--- Supplied data Enclosed Below ---

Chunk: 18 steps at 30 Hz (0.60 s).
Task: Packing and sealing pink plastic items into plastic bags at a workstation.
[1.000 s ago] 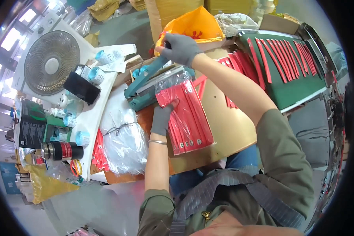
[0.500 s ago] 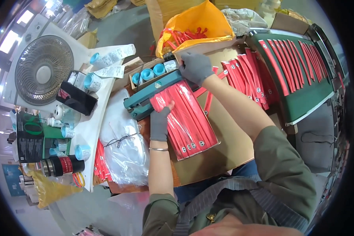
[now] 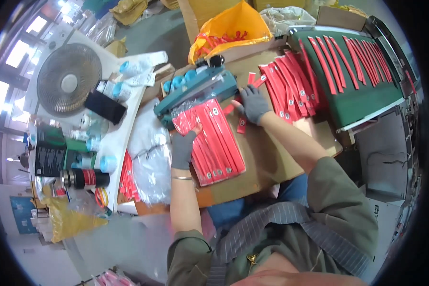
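Observation:
A clear plastic bag packed with flat red strips (image 3: pixel 217 143) lies tilted on a brown cardboard sheet. My left hand (image 3: pixel 182 148), in a grey glove with bare fingertips, pinches its left edge, thumb on top. The bag's upper end lies against a teal impulse sealer (image 3: pixel 195 93), whose long arm is raised. To the right of the bag, my right hand (image 3: pixel 255 104), gloved the same way, is off the sealer with thumb and fingers apart and nothing visible in it. A few loose red strips (image 3: pixel 242 125) lie close by it.
Several red strips (image 3: pixel 286 88) are piled at the right, beside a green board (image 3: pixel 367 102) with strips in rows. An orange bag (image 3: pixel 233 33) stands behind. Left are clear bags (image 3: pixel 152 167), a white shelf (image 3: pixel 128 119), a fan (image 3: pixel 69 83) and a black flask (image 3: pixel 83 178).
My right hand has let go of the sealer's arm and moved down and right. The arm has risen. My left hand still holds the bag, now lying slightly away from the sealer.

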Each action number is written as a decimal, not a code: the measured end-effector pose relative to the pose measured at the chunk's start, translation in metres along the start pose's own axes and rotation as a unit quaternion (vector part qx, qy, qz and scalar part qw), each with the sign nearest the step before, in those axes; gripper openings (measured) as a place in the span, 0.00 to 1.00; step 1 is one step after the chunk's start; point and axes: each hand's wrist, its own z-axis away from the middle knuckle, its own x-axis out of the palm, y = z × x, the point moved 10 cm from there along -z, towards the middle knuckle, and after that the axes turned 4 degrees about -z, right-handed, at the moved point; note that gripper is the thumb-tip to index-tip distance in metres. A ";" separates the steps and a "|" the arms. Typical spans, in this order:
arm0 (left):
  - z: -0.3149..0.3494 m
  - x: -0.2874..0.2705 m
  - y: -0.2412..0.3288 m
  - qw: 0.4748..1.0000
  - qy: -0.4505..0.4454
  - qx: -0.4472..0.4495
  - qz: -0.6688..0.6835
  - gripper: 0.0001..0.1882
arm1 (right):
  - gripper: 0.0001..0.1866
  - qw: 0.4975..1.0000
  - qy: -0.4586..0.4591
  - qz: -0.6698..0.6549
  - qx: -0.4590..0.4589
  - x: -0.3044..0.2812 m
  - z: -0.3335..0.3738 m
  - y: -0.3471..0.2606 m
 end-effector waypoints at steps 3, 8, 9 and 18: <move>0.035 -0.041 0.025 0.968 0.087 0.109 -0.209 0.19 | 0.18 0.987 -0.110 -0.047 -0.109 -0.015 0.020 -0.004; 0.104 -0.117 0.050 0.905 0.172 0.091 -0.379 0.15 | 0.12 0.987 -0.035 -0.081 -0.137 -0.112 0.057 0.027; 0.116 -0.131 0.039 0.882 0.182 0.053 -0.431 0.13 | 0.12 0.988 -0.025 -0.093 -0.122 -0.116 0.062 0.017; 0.133 -0.158 0.012 0.961 0.092 0.015 -0.262 0.12 | 0.21 0.915 -0.162 -0.369 -0.012 -0.104 0.147 -0.056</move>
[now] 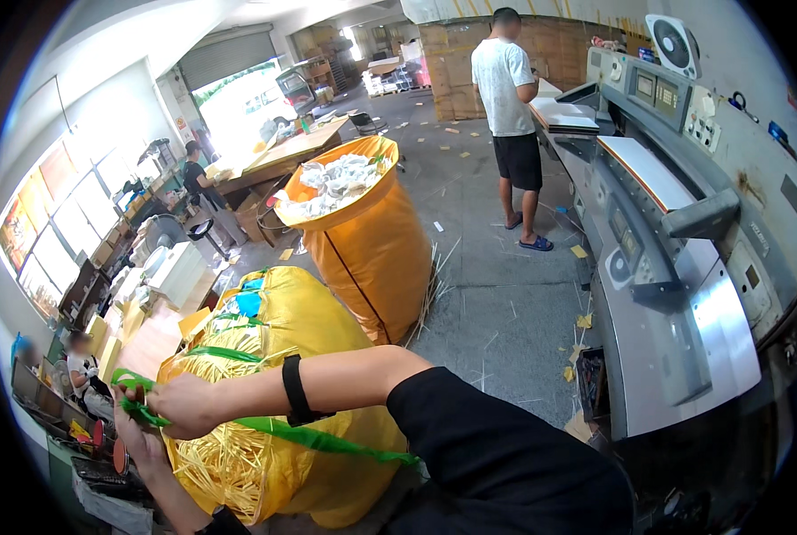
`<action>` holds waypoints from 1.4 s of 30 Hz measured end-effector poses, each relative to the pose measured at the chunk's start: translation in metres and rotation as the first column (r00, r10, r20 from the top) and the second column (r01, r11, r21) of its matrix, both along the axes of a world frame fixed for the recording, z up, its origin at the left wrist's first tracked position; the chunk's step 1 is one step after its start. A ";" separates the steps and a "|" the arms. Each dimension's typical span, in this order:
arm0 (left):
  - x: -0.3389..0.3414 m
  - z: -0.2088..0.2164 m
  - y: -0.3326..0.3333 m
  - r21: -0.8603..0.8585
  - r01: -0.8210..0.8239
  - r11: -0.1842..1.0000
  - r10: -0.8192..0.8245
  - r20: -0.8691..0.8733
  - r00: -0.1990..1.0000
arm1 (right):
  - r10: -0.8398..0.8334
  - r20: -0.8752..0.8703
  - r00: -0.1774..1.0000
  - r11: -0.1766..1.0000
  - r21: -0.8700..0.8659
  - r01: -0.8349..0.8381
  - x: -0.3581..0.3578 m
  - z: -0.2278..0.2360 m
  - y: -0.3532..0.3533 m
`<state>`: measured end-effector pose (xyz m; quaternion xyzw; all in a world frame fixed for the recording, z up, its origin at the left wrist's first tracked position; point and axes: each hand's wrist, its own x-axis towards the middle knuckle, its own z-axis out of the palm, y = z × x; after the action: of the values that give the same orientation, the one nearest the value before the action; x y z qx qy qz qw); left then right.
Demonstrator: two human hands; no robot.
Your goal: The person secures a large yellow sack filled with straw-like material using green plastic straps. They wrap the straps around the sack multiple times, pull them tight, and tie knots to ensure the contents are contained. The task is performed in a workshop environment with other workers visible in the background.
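Observation:
A big yellow sack (pixel 327 446) lies on its side in front of me, its mouth facing left and packed with pale yellow strips (pixel 224 468). A green strap (pixel 327 438) runs across the sack, and another green band (pixel 226 353) crosses the strips farther up. My right hand (pixel 187 406) reaches across to the mouth and is closed on the green strap. Just below and left of it, my left hand (pixel 138 439) grips the strap's loose green end, its fingers partly hidden. Some blue material (pixel 248 303) shows at the sack's far end.
An orange sack (pixel 371 259) filled with white scraps stands upright behind the yellow one. A large grey machine (pixel 657 259) lines the right side, where a person (pixel 507 98) stands. Worktables and other people are at left; scraps litter the floor (pixel 505 312).

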<state>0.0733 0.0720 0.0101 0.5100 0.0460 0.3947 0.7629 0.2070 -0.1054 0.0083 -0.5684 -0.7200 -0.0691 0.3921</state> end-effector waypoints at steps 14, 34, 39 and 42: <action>-0.030 0.045 -0.010 0.099 -0.056 0.994 0.063 -0.074 0.995 | 0.232 -0.544 0.806 0.965 0.028 -0.259 -0.039 0.036 0.079; -0.060 0.062 -0.041 0.070 -0.339 0.938 0.346 -0.241 0.907 | 0.402 -0.722 0.564 0.836 0.038 -0.547 -0.072 0.022 0.119; -0.098 -0.001 0.075 -0.019 -0.281 0.960 0.269 -0.233 0.935 | 0.225 -0.545 0.807 0.962 -0.006 -0.273 -0.099 0.002 0.079; -0.039 -0.011 0.055 -0.058 -0.430 0.901 0.382 -0.364 0.850 | 0.130 -0.627 0.768 0.979 -0.039 -0.198 -0.073 -0.027 0.096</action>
<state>0.0345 0.1271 -0.0011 0.4959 0.3124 0.4477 0.6753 0.1338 -0.0095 -0.0183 -0.5136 -0.6003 0.1935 0.5817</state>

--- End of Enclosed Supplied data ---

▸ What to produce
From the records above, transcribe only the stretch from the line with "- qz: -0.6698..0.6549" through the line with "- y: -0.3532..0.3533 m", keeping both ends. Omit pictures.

▸ Problem solution
  - qz: -0.6698..0.6549
  - qx: -0.4590..0.4589
  - x: -0.3044..0.2812 m
  - z: -0.3335..0.3738 m
  - y: -0.3471..0.2606 m
 end-effector waypoints at steps 3, 8, 9 and 18: <move>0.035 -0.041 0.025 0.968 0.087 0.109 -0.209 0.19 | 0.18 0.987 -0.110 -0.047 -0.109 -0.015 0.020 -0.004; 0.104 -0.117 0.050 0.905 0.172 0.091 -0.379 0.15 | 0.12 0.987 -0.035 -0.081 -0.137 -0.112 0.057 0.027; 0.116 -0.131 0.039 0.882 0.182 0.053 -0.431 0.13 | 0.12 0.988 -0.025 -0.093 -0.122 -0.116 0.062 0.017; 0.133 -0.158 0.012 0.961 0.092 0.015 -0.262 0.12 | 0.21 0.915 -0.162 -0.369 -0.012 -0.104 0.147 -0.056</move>
[now] 
`<action>` holds waypoints from 1.4 s of 30 Hz measured end-effector poses, each relative to the pose measured at the chunk's start: translation in metres and rotation as the first column (r00, r10, r20 from the top) and the second column (r01, r11, r21) of its matrix, both along the axes of a world frame fixed for the recording, z up, its origin at the left wrist's first tracked position; the chunk's step 1 is one step after its start. A ";" separates the steps and a "|" the arms. Each dimension's typical span, in this order:
arm0 (left):
  - x: -0.3389..0.3414 m
  - z: -0.2088..0.2164 m
  - y: -0.3326..0.3333 m
  - r21: -0.8603..0.8585
  - r01: -0.8210..0.8239
  - r11: -0.1842..1.0000
  - r10: -0.8192..0.8245
  - r20: -0.8691..0.8733
  - r00: -0.1990..1.0000
arm1 (right):
  - r10: -0.8398..0.8334
  - r20: -0.8752..0.8703
  - r00: -0.1774..1.0000
  - r11: -0.1766..1.0000
  - r21: -0.8700..0.8659
  - r01: -0.8349..0.8381
  - x: -0.3581..0.3578 m
  - z: -0.2278..0.2360 m
  - y: -0.3532..0.3533 m

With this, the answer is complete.